Due film simili eppure profondamente diversi: *Compagni di scuola*, l’italiano, e *Il grande freddo*, l’americano. In entrambi un gruppo di vecchi amici si ritrova dopo molti anni e scopre che il tempo ha consumato gli entusiasmi, deformato i caratteri e trasformato le promesse della giovinezza in compromessi, rimpianti e fallimenti.

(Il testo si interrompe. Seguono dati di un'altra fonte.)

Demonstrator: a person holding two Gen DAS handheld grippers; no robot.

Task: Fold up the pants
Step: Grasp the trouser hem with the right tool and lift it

Indiscutibile è la bravura dei due registi, Carlo Verdone e Lawrence Kasdan, così come quella degli attori. Ma le due storie non coincidono né nell’andamento né nelle conclusioni. Quella americana è malinconica, drammatica e sostanzialmente negativa fino alla fine. Quella italiana, pur essendo forse ancora più crudele, è anche comica, vivace e piacevole.

La durata dei film è simile, ma quello di Verdone si vorrebbe che continuasse ancora: i personaggi, per quanto meschini, ridicoli o disperati, rimangono vivi e imprevedibili. *Il grande freddo*, invece, finisce per stancare prima della conclusione. I suoi personaggi discutono, ricordano, si confessano, ma sembrano talvolta prigionieri della serietà con cui osservano sé stessi.

Naturalmente non si possono trarre considerazioni definitive su una cultura nazionale confrontando soltanto due film. Eppure una differenza sembra emergere. Alle spalle della commedia italiana vi sono Aristofane e Plauto, la commedia dell’arte, la capacità antichissima di mescolare il dolore con il ridicolo, la tragedia privata con la risata collettiva.

Il cinema americano possiede una bravura tecnica spesso insuperabile e sa rappresentare con precisione il disagio, la disillusione e la crisi delle generazioni. Ma in *Il grande freddo* sembra mancare quella particolare *humanitas* mediterranea che permette di sorridere anche delle proprie sconfitte. Verdone non è meno amaro di Kasdan: semplicemente, mentre mostra il fallimento dei suoi personaggi, concede loro — e concede a noi — la salvezza momentanea di una risata.